2.2 Self-supervised learning

Self-supervised learning (SSL) constructs pretext tasks by discovering supervisory signals directly from the input data itself. A pretext task is designed for solving the problem which requires to learn a useful visual representations. These methods use various cues and pretext tasks, such as in-painting [26], jigsaw puzzles of patch context [8, 25], noise-as-targets [3], colorization [16, 49], predicting transformations [13, 48]. Recently, contrastive learning-based methods also lead to superior result on image classification [14] and video action recognition [39]. Inspired by the idea that the pretext task can be constructed automatically and easily from images alone, we introduce proxy task to extract knowledge from source model by utilizing the supervisory signals from unlabeled images alone.

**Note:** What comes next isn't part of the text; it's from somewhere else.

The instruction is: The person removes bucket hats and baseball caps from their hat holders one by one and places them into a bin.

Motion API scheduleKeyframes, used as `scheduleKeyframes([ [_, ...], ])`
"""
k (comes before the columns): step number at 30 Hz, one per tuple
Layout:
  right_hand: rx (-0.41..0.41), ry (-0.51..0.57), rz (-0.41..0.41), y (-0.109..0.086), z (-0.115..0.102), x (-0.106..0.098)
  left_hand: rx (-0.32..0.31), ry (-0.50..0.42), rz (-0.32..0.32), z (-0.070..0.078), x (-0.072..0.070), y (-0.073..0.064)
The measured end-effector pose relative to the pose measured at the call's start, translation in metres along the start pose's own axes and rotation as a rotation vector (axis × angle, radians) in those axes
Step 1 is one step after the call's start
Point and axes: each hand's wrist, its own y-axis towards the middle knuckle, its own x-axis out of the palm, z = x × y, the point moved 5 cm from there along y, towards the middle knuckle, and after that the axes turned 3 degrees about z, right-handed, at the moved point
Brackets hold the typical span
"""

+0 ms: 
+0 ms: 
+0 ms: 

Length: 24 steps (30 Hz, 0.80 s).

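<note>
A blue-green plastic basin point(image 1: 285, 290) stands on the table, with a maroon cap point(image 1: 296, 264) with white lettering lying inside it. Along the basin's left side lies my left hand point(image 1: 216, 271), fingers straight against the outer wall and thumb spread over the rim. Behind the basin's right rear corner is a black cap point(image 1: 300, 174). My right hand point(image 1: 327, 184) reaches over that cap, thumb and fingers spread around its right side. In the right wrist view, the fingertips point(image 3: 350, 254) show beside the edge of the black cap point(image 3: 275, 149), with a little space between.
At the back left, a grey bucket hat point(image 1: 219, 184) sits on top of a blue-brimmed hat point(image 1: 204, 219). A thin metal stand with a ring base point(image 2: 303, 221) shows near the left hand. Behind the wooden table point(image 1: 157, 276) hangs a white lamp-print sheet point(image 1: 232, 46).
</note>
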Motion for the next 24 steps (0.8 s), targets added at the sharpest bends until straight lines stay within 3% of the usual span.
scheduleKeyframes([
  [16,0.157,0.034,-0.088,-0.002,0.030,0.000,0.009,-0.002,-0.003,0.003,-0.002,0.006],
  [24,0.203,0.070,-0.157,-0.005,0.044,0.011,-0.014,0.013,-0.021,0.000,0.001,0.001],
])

The major difference is we have no available source data and we use the source model as a pseudolabel generator. In addition, the pretext for this work is based on dynamic pseudolabel which is changed with different input image.

2.3 Person Re-ID

2.3.1 Supervised learning methods

Most related works in person re-identification are based on supervised learning. Among them, MPN [7] proposes a novel robust part-aware model that driven by part-level representations and achieves significant improvement on Market-1501. Song et al. focus on adversarial attack with human-imperceptible noise to galley images [2] and further improve the model robustness. Ahmed et al. [1] propose an interesting setting: They focus on exploring the dynamic nature of a camera network and minimizing the additional effort when adapting the existing re-identification models. Besides utilizing the information from the whole image, PAUL. Yang et al. [45] introduce a patch-based unsupervised learning framework to learn discriminative feature from patches.

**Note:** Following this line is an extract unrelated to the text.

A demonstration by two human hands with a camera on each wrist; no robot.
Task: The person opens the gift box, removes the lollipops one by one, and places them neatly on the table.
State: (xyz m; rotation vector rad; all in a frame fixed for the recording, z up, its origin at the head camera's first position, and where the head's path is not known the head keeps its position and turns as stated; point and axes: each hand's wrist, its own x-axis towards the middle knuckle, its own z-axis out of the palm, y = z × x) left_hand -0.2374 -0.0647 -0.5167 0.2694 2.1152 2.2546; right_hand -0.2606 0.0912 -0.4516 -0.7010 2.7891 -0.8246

2.3.2 Unsupervised learning methods

Recent unsupervised person re-ID methods can fall into three categories. The clustering-based methods [9, 10, 19] focus on clustering images of the same identity to train, which is similar to the supervised method. BUC [9] proposes a bottom-up clustering framework with a diversity regularization. SSG [10] clusters on global and local features and assigns hard pseudolabels. With the aid of Generative Adversarial Networks (GAN), GAN-based methods [6, 42, 56] aim at learning a image-to-image transformation to close the gap between domains in pixel-level. PTGAN [42] and SPGAN [6] transform source images into target domain style without changing the original person identities label. HHL [56] focuses on camera-invariant learning with camera style transferred images among different domains. The third category of methods [29, 47, 57] attempts to explore the knowledge of source and target domains itself and proposes the designed constraints to learn a generalized model. Wang et al. [41] focus on the higher-order relationships across the entire camera network and propose a consistent cross-view matching framework. ENC [57] utilizes invariant properties to generalize the model with exemplar memory module. MAR [57] conducts soft label learning with reference persons from source data. UCDA [29] reduces the discrepancy not only between source and target domains but also among camera-aware sub-domains. Previous works solved the unsupervised person Re-ID problem focus on learning from data, while in this work we focus on learning knowledge from pre-trained models, i.e., on “model-level.” However, unsupervised methods still perform poorly compared with the supervised alternatives and Wang et al. [40] propose to learn models from weak supervision.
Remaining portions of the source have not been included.